> _Data_:
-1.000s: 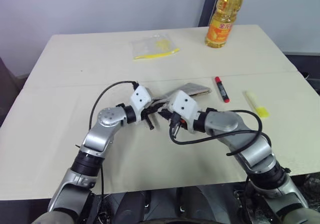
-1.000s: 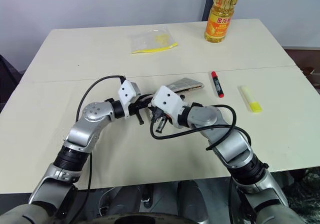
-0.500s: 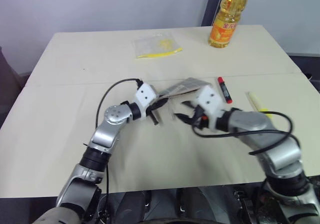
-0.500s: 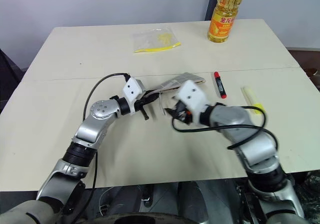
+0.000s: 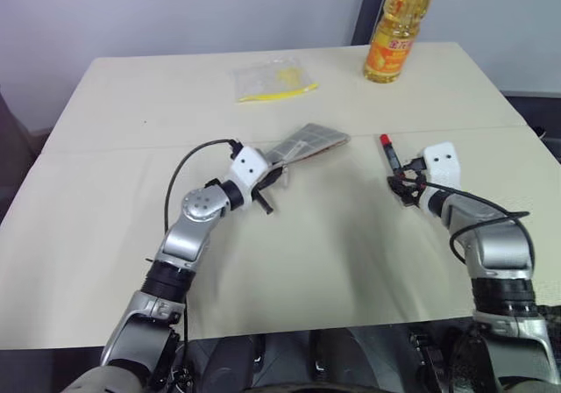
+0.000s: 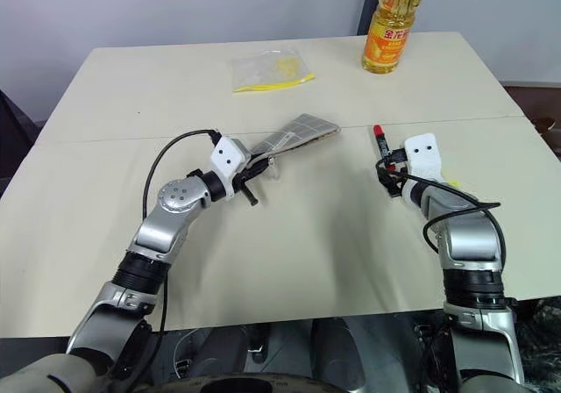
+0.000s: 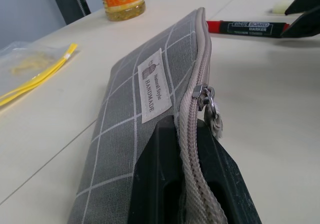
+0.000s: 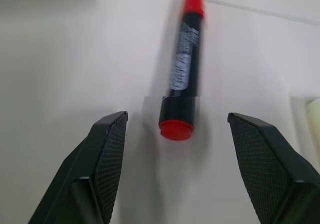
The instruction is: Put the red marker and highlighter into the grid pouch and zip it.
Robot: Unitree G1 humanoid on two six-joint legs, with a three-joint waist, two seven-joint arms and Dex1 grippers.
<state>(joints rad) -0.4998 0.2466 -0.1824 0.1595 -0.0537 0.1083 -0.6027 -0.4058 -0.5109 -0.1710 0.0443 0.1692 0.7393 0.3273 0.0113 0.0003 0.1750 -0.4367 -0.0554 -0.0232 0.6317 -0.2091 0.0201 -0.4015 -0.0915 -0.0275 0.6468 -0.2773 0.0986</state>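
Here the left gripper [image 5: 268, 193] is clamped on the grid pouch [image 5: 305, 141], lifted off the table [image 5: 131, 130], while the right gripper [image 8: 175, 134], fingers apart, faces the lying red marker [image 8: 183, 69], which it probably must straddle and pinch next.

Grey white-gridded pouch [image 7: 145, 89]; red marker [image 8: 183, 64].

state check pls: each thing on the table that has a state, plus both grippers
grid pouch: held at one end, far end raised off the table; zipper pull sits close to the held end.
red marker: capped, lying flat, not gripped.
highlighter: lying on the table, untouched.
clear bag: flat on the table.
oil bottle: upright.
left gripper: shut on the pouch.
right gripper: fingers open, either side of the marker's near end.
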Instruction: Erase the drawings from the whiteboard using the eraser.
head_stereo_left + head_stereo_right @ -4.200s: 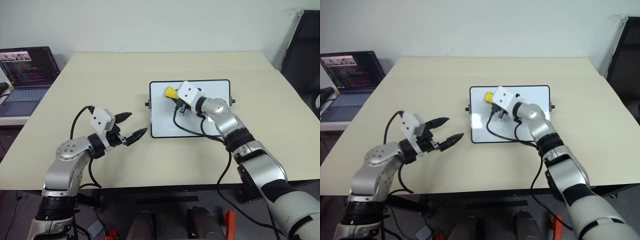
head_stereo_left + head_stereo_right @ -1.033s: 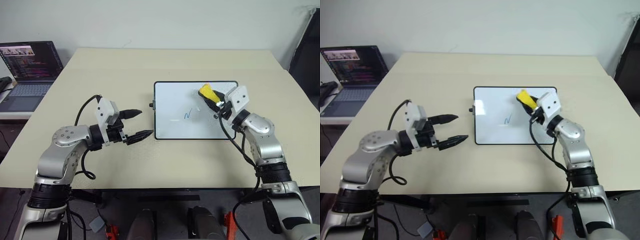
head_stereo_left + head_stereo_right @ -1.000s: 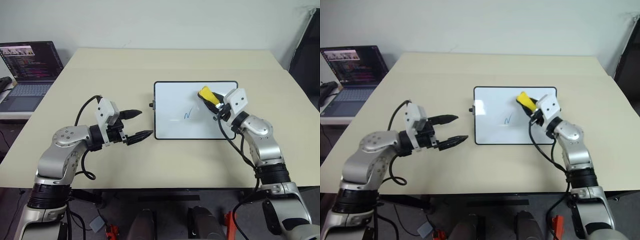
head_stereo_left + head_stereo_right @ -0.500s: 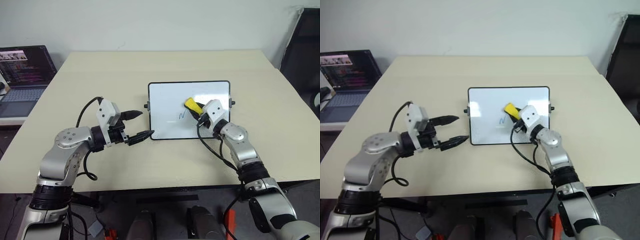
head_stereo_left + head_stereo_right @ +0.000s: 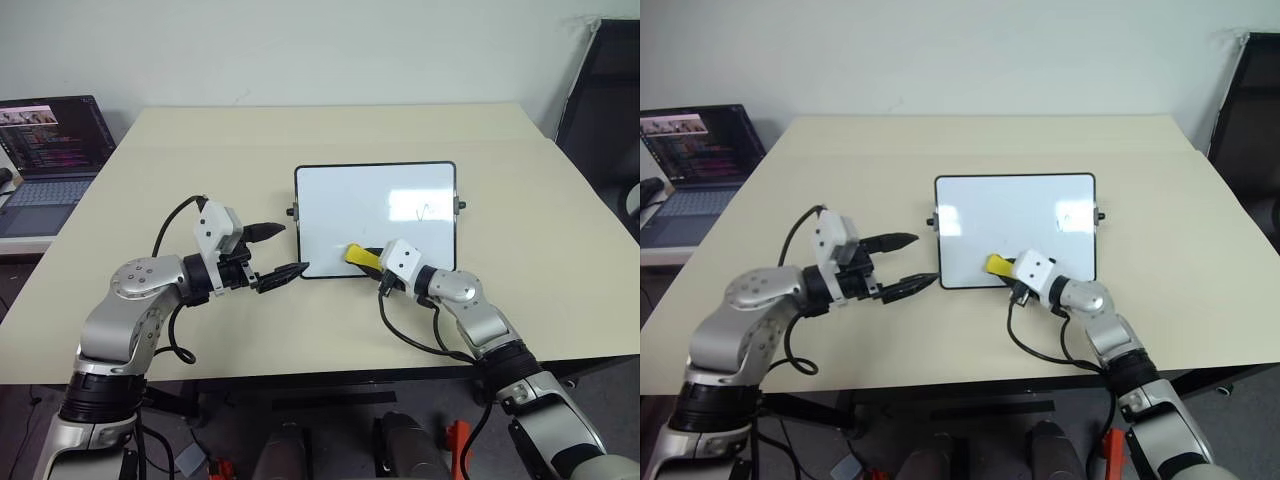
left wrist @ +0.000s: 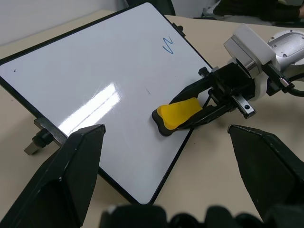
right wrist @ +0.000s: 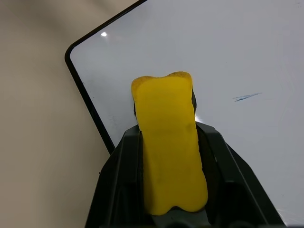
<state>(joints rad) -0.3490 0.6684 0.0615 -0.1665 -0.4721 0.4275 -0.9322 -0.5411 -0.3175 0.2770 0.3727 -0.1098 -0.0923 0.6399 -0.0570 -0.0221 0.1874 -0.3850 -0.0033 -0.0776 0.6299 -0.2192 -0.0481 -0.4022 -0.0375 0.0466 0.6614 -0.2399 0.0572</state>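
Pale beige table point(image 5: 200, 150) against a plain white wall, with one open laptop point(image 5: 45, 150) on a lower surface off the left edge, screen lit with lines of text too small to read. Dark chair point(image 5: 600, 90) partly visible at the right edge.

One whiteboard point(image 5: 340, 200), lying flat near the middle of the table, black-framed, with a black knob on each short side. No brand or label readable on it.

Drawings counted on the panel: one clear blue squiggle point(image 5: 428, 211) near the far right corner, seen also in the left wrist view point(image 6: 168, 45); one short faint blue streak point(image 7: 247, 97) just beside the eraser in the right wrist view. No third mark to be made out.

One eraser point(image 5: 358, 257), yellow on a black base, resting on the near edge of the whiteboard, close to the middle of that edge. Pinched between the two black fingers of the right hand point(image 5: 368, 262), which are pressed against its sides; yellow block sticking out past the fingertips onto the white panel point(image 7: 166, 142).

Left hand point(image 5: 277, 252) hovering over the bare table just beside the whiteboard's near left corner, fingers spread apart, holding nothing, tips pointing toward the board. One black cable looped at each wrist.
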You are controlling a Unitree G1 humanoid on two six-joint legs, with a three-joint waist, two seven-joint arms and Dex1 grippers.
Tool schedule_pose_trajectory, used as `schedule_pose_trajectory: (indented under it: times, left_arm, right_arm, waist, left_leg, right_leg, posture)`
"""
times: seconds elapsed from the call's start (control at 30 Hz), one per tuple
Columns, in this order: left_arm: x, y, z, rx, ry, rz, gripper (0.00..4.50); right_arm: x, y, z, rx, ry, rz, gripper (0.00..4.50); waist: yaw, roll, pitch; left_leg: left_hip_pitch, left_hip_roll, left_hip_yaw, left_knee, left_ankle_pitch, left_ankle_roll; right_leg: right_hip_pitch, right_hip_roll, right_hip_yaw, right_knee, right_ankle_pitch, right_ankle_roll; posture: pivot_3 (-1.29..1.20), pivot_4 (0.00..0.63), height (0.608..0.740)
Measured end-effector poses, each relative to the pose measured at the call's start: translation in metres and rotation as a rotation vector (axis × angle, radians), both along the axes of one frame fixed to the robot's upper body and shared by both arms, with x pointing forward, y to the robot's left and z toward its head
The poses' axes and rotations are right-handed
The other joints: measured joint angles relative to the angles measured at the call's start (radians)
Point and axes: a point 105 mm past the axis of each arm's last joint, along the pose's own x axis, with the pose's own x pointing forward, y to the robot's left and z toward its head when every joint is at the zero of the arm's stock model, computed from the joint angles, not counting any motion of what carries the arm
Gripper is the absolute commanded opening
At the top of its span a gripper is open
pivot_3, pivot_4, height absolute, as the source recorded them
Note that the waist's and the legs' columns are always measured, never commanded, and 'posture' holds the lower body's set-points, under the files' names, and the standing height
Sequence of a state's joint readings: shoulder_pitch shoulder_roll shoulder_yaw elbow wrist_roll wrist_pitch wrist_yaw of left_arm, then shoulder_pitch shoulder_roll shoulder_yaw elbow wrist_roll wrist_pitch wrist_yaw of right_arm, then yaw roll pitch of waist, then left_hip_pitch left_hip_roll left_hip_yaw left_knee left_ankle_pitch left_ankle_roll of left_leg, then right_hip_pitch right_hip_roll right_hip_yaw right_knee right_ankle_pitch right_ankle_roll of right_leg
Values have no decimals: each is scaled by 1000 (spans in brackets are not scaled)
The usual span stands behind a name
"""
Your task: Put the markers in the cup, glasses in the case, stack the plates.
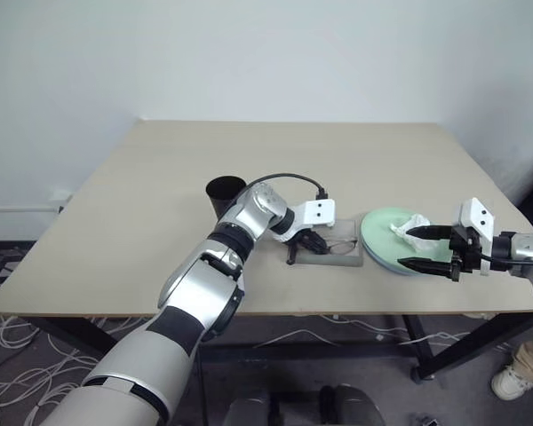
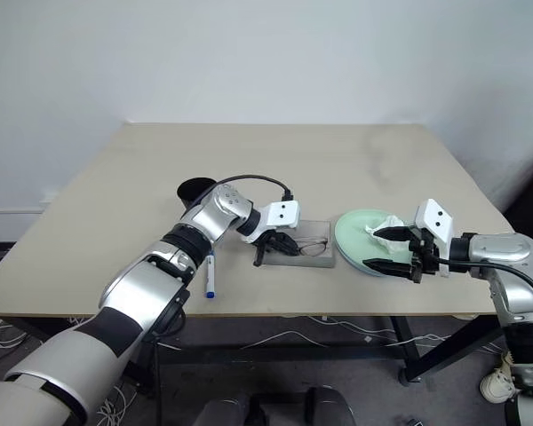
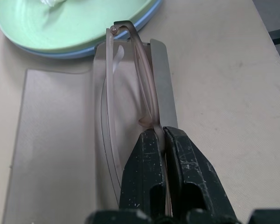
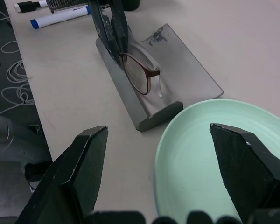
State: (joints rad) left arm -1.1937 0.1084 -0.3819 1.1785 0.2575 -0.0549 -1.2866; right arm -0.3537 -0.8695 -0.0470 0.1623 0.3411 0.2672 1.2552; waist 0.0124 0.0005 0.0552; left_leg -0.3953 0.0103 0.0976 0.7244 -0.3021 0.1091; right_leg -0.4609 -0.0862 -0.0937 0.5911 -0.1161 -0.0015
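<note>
2 markers, 1 cup, 1 glasses, 1 case, 2 plates, 1 tissue

Left gripper pinched closed; right gripper fingers spread wide

The thin brown-framed glasses are held upright on edge inside the open flat grey case. Just beside the case, the pale mint green plate is stacked on the light blue plate. Behind the case stands the matte black cup. On the case's other side lies the blue-capped white marker.
</note>
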Motion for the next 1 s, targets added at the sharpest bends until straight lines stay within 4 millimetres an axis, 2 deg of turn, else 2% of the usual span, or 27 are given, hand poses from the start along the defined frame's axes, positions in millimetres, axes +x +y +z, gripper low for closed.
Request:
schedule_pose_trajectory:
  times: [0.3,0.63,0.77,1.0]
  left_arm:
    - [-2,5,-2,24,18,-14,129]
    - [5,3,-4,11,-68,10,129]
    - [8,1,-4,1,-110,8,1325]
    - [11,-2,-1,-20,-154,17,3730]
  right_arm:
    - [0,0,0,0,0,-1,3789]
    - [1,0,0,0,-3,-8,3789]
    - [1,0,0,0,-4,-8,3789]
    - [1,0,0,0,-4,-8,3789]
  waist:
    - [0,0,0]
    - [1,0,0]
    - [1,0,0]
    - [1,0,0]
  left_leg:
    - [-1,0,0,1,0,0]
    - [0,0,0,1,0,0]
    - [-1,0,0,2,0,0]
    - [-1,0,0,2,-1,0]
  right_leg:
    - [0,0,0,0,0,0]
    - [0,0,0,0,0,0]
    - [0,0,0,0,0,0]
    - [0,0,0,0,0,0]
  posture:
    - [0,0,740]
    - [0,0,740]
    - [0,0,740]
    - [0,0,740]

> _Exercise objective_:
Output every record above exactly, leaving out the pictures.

> _Exercise answer_:
-1.000s: 
-1.000s: 
-0.500s: 
-0.500s: 
+0.000s: 
+0.000s: 
+0.000s: 
+0.000s: 
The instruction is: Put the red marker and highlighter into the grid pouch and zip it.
Robot: Unitree G1 humanoid on two six-joint legs, with a three-joint waist, two seven-joint arms and Dex1 grippers.
<state>(joints rad) -0.4998 0.2466 -0.1824 0.1595 -0.0537 0.1083 -0.6027 -0.4058 -0.5109 -0.1710 0.0443 0.1692 0.7393 0.3273 0.0113 0.0003 0.1750 -0.4367 -0.0554 -0.0232 0.6317 -0.2091 0.0201 -0.4015 -0.0915 -0.0275 0.6468 -0.2773 0.0986</state>
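Here the left gripper [image 5: 268, 193] is clamped on the grid pouch [image 5: 305, 141], lifted off the table [image 5: 131, 130], while the right gripper [image 8: 175, 134], fingers apart, faces the lying red marker [image 8: 183, 69], which it probably must straddle and pinch next.

Grey white-gridded pouch [image 7: 145, 89]; red marker [image 8: 183, 64].

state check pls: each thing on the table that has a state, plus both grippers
grid pouch: held at one end, far end raised off the table; zipper pull sits close to the held end.
red marker: capped, lying flat, not gripped.
highlighter: lying on the table, untouched.
clear bag: flat on the table.
oil bottle: upright.
left gripper: shut on the pouch.
right gripper: fingers open, either side of the marker's near end.
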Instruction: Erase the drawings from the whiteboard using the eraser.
head_stereo_left + head_stereo_right @ -4.200s: 
head_stereo_left + head_stereo_right @ -1.033s: 
head_stereo_left + head_stereo_right @ -1.000s: 
head_stereo_left + head_stereo_right @ -0.500s: 
head_stereo_left + head_stereo_right @ +0.000s: 
left wrist @ +0.000s: 
right wrist @ +0.000s: 
<state>(joints rad) -0.3490 0.6684 0.0615 -0.1665 -0.4721 0.4275 -0.9322 -0.5411 -0.3175 0.2770 0.3727 -0.1098 -0.0923 0.6399 -0.0570 -0.0221 0.1874 -0.3850 -0.0033 -0.0776 0.6299 -0.2192 -0.0481 -0.4022 -0.0375 0.0466 0.6614 -0.2399 0.0572</state>
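Pale beige table point(image 5: 200, 150) against a plain white wall, with one open laptop point(image 5: 45, 150) on a lower surface off the left edge, screen lit with lines of text too small to read. Dark chair point(image 5: 600, 90) partly visible at the right edge.

One whiteboard point(image 5: 340, 200), lying flat near the middle of the table, black-framed, with a black knob on each short side. No brand or label readable on it.

Drawings counted on the panel: one clear blue squiggle point(image 5: 428, 211) near the far right corner, seen also in the left wrist view point(image 6: 168, 45); one short faint blue streak point(image 7: 247, 97) just beside the eraser in the right wrist view. No third mark to be made out.

One eraser point(image 5: 358, 257), yellow on a black base, resting on the near edge of the whiteboard, close to the middle of that edge. Pinched between the two black fingers of the right hand point(image 5: 368, 262), which are pressed against its sides; yellow block sticking out past the fingertips onto the white panel point(image 7: 166, 142).

Left hand point(image 5: 277, 252) hovering over the bare table just beside the whiteboard's near left corner, fingers spread apart, holding nothing, tips pointing toward the board. One black cable looped at each wrist.
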You are controlling a Unitree G1 humanoid on two six-joint legs, with a three-joint waist, two seven-joint arms and Dex1 grippers.
Tool schedule_pose_trajectory, used as `schedule_pose_trajectory: (indented under it: times, left_arm, right_arm, waist, left_leg, right_leg, posture)`
"""
times: seconds elapsed from the call's start (control at 30 Hz), one per tuple
Columns, in this order: left_arm: x, y, z, rx, ry, rz, gripper (0.00..4.50); right_arm: x, y, z, rx, ry, rz, gripper (0.00..4.50); waist: yaw, roll, pitch; left_leg: left_hip_pitch, left_hip_roll, left_hip_yaw, left_knee, left_ankle_pitch, left_ankle_roll; right_leg: right_hip_pitch, right_hip_roll, right_hip_yaw, right_knee, right_ankle_pitch, right_ankle_roll; posture: pivot_3 (-1.29..1.20), pivot_4 (0.00..0.63), height (0.608..0.740)
Measured end-effector poses, each relative to the pose measured at the call's start: translation in metres and rotation as a rotation vector (axis × angle, radians), both along the axes of one frame fixed to the robot's upper body and shared by both arms, with x pointing forward, y to the robot's left and z toward its head
The poses' axes and rotations are right-handed
The other joints: measured joint angles relative to the angles measured at the call's start (radians)
Point and axes: a point 105 mm past the axis of each arm's last joint, along the pose's own x axis, with the pose's own x pointing forward, y to the robot's left and z toward its head when every joint is at the zero of the arm's stock model, computed from the joint angles, not counting any motion of what carries the arm
Gripper is the absolute commanded opening
At the top of its span a gripper is open
pivot_3, pivot_4, height absolute, as the source recorded them
Note that the waist's and the legs' columns are always measured, never commanded, and 'posture' holds the lower body's set-points, under the files' names, and the standing height
Sequence of a state's joint readings: shoulder_pitch shoulder_roll shoulder_yaw elbow wrist_roll wrist_pitch wrist_yaw of left_arm, then shoulder_pitch shoulder_roll shoulder_yaw elbow wrist_roll wrist_pitch wrist_yaw of right_arm, then yaw roll pitch of waist, then left_hip_pitch left_hip_roll left_hip_yaw left_knee left_ankle_pitch left_ankle_roll of left_leg, then right_hip_pitch right_hip_roll right_hip_yaw right_knee right_ankle_pitch right_ankle_roll of right_leg
Values have no decimals: each is scaled by 1000 (spans in brackets are not scaled)
The usual span stands behind a name
"""
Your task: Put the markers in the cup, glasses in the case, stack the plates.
State: (joints rad) left arm -1.1937 0.1084 -0.3819 1.1785 0.2575 -0.0549 -1.2866; right arm -0.3537 -0.8695 -0.0470 0.1623 0.3411 0.2672 1.2552; waist 0.0124 0.0005 0.0552; left_leg -0.3953 0.0103 0.0976 0.7244 -0.3021 0.1091; right_leg -0.4609 -0.0862 -0.0937 0.5911 -0.1161 -0.0015
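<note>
2 markers, 1 cup, 1 glasses, 1 case, 2 plates, 1 tissue

Left gripper pinched closed; right gripper fingers spread wide

The thin brown-framed glasses are held upright on edge inside the open flat grey case. Just beside the case, the pale mint green plate is stacked on the light blue plate. Behind the case stands the matte black cup. On the case's other side lies the blue-capped white marker.
</note>
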Motion for the next 1 s, targets added at the sharpest bends until straight lines stay within 4 millimetres an axis, 2 deg of turn, else 2% of the usual span, or 27 are given, hand poses from the start along the defined frame's axes, positions in millimetres, axes +x +y +z, gripper low for closed.
Request:
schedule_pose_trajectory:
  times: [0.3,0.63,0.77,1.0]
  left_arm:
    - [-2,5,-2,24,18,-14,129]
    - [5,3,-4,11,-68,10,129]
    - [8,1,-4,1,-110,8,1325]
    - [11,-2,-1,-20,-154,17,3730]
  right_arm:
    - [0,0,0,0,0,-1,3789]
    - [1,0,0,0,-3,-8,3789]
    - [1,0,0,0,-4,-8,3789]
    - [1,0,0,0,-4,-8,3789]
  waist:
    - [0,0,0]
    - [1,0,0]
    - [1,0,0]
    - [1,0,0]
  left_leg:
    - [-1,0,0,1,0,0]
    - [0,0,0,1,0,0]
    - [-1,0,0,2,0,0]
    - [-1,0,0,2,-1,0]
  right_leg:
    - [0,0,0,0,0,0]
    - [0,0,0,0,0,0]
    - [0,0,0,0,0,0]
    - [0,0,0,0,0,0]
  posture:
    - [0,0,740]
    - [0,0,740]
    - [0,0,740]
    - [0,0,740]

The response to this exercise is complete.